= TRY IT =
Transcribe all records verbatim.

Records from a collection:
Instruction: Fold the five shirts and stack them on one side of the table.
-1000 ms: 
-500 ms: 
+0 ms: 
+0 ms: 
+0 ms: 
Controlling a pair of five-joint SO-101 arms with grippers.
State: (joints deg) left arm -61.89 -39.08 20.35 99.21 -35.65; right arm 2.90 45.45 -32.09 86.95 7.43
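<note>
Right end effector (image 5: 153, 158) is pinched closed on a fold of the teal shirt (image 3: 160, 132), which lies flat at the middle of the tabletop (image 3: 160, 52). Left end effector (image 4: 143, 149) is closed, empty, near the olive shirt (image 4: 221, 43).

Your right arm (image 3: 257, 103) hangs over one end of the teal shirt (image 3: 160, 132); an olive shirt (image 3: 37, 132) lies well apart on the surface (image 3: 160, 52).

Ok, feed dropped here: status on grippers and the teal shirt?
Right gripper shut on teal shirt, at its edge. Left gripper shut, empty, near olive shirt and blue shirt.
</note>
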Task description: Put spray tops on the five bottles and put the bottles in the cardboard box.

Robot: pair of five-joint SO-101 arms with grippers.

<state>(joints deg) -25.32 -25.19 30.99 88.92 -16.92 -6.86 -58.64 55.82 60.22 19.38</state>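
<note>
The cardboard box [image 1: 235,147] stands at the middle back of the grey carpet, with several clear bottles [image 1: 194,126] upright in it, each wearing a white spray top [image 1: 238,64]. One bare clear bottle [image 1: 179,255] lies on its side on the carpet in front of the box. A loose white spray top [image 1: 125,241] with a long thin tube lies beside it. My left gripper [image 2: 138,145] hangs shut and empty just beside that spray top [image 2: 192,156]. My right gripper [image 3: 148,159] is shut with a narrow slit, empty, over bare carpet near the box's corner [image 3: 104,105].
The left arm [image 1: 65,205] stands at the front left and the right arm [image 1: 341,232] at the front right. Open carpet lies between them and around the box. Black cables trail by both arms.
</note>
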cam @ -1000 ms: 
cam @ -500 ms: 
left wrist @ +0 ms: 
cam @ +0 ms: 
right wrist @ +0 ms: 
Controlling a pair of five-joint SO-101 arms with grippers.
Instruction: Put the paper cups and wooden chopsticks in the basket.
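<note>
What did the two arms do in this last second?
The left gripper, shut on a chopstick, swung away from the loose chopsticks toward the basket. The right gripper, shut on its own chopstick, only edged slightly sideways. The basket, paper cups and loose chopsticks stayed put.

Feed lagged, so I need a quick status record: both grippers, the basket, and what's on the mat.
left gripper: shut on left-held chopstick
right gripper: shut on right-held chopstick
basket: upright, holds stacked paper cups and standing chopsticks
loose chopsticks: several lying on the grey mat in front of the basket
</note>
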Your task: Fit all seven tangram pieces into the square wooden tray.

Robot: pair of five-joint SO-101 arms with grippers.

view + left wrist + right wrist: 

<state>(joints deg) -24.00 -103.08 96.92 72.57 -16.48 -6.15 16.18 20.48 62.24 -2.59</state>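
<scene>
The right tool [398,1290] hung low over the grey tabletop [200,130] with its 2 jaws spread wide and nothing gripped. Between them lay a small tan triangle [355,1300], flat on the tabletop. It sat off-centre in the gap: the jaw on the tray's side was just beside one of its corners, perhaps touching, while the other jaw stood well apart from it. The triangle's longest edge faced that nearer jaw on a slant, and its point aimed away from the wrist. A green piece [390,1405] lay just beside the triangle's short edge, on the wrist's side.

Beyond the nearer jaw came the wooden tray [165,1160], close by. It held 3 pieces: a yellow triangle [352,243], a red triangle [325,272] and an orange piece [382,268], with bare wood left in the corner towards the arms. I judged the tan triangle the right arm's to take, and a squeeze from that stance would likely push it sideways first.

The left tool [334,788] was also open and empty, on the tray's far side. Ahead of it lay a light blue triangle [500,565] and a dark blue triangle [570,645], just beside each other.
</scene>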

= ANSWER TO THIS EXERCISE =
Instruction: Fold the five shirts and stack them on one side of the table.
-1000 ms: 
-500 ms: 
+0 ms: 
+0 ms: 
+0 ms: 
Controlling a pair of five-joint SO-101 arms with grippers.
State: (joints deg) left arm -61.89 -39.08 20.35 99.21 -35.65; right arm 2.90 45.45 -32.09 86.95 7.43
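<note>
Right end effector (image 5: 153, 158) is pinched closed on a fold of the teal shirt (image 3: 160, 132), which lies flat at the middle of the tabletop (image 3: 160, 52). Left end effector (image 4: 143, 149) is closed, empty, near the olive shirt (image 4: 221, 43).

Your right arm (image 3: 257, 103) hangs over one end of the teal shirt (image 3: 160, 132); an olive shirt (image 3: 37, 132) lies well apart on the surface (image 3: 160, 52).

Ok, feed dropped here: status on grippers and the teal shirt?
Right gripper shut on teal shirt, at its edge. Left gripper shut, empty, near olive shirt and blue shirt.
</note>
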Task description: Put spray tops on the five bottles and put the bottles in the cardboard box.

Robot: pair of five-joint SO-101 arms with grippers.

<state>(joints deg) -25.32 -25.19 30.99 88.92 -16.92 -6.86 -58.64 55.82 60.22 19.38</state>
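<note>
The cardboard box [image 1: 235,147] stands at the middle back of the grey carpet, with several clear bottles [image 1: 194,126] upright in it, each wearing a white spray top [image 1: 238,64]. One bare clear bottle [image 1: 179,255] lies on its side on the carpet in front of the box. A loose white spray top [image 1: 125,241] with a long thin tube lies beside it. My left gripper [image 2: 138,145] hangs shut and empty just beside that spray top [image 2: 192,156]. My right gripper [image 3: 148,159] is shut with a narrow slit, empty, over bare carpet near the box's corner [image 3: 104,105].
The left arm [image 1: 65,205] stands at the front left and the right arm [image 1: 341,232] at the front right. Open carpet lies between them and around the box. Black cables trail by both arms.
</note>
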cam @ -1000 ms: 
cam @ -500 ms: 
left wrist @ +0 ms: 
cam @ +0 ms: 
right wrist @ +0 ms: 
Controlling a pair of five-joint SO-101 arms with grippers.
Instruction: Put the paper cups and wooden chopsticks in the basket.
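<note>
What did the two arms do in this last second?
The left gripper, shut on a chopstick, swung away from the loose chopsticks toward the basket. The right gripper, shut on its own chopstick, only edged slightly sideways. The basket, paper cups and loose chopsticks stayed put.

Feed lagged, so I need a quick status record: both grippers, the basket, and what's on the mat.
left gripper: shut on left-held chopstick
right gripper: shut on right-held chopstick
basket: upright, holds stacked paper cups and standing chopsticks
loose chopsticks: several lying on the grey mat in front of the basket
</note>
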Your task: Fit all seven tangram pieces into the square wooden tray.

Robot: pair of five-joint SO-101 arms with grippers.

view + left wrist + right wrist: 

<state>(joints deg) -24.00 -103.08 96.92 72.57 -16.48 -6.15 16.18 20.48 62.24 -2.59</state>
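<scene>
The right tool [398,1290] hung low over the grey tabletop [200,130] with its 2 jaws spread wide and nothing gripped. Between them lay a small tan triangle [355,1300], flat on the tabletop. It sat off-centre in the gap: the jaw on the tray's side was just beside one of its corners, perhaps touching, while the other jaw stood well apart from it. The triangle's longest edge faced that nearer jaw on a slant, and its point aimed away from the wrist. A green piece [390,1405] lay just beside the triangle's short edge, on the wrist's side.

Beyond the nearer jaw came the wooden tray [165,1160], close by. It held 3 pieces: a yellow triangle [352,243], a red triangle [325,272] and an orange piece [382,268], with bare wood left in the corner towards the arms. I judged the tan triangle the right arm's to take, and a squeeze from that stance would likely push it sideways first.

The left tool [334,788] was also open and empty, on the tray's far side. Ahead of it lay a light blue triangle [500,565] and a dark blue triangle [570,645], just beside each other.
</scene>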

That concludes the output.